Sunday, July 16, 2006

Self-Taught

What is it with teaching? What is it really to teach? Can not everything that the teacher says be written down and handed to someone enabling people not in the classroom to learn the material in the same time-frame? Or with the modern age, use video? Reading books on a topic makes one self-taught, but can someone who learned from a video say the same thing?

There seems to be something special about being self-taught. Newton was mostly self-taught, and that makes it more impressive. When someone says they taught themselves to play piano, some people seem to think that is more impressive than taking classes and learning. Self-taught is harder, but why? All of the information that the teacher is giving out is available in a book - they are not making it up on the spot.

I believe it is a translation problem. Every person has their own internal language. A teacher is someone who has learned a subject very well and can translate it into the students' languages. The teacher had to learn the subject matter and put it into his own language first.
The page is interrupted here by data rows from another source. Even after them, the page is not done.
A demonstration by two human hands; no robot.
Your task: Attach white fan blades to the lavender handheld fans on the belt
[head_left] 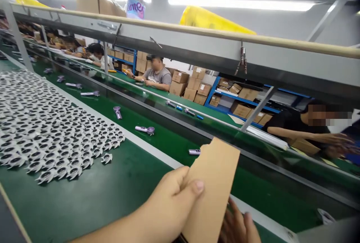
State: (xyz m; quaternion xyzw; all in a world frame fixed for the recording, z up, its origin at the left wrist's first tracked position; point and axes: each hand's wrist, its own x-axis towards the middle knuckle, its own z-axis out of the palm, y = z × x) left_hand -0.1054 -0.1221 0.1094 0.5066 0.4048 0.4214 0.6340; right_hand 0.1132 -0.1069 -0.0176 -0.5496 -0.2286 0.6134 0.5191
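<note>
Being pinched by the left hand (pixel 165 198), a flat tan cardboard sheet (pixel 212 186) is held over a green conveyor belt (pixel 84 201), the right hand (pixel 239 222) just beside it.

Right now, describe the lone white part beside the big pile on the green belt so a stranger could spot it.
On the green conveyor belt, find the large spread of white-and-black finned parts, left of the brown cardboard sheet. At the spread's lower right edge, one finned part lies by itself: a gap of bare belt separates it from its packed neighbours.
</note>
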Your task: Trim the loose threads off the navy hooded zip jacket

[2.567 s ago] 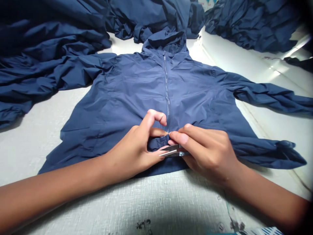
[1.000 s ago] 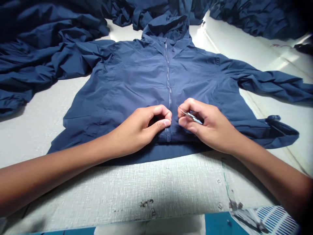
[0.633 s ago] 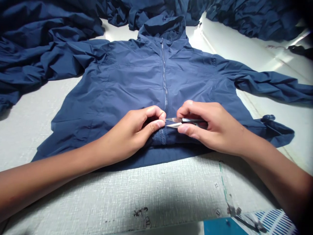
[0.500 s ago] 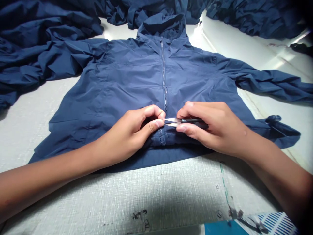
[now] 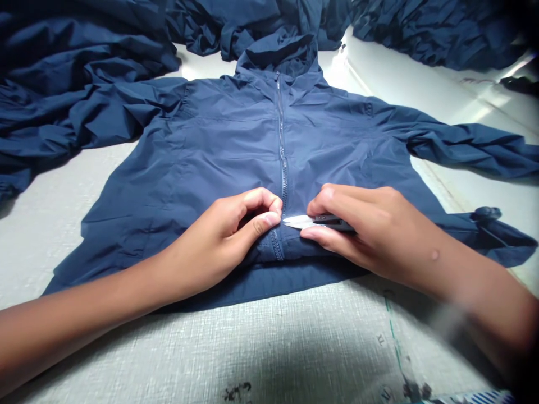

There are a lot of people who know things but can not teach, and I think this explains it. They are not good at translating their thoughts into the words of the students. It also makes sense to have smaller classrooms, because this allows the teacher to focus translating to a smaller group of individuals' languages.

Teaching oneself something requires that they be the translator as well as the student, but if they do not know the material to begin with, translation errors will occur. So, as much as fun teaching oneself something from other people words is, the coverage can not be the same as with a good teacher. Then again, the student who is self-taught is not bound by the limits of the teacher's knowledge. So, there are trade-offs.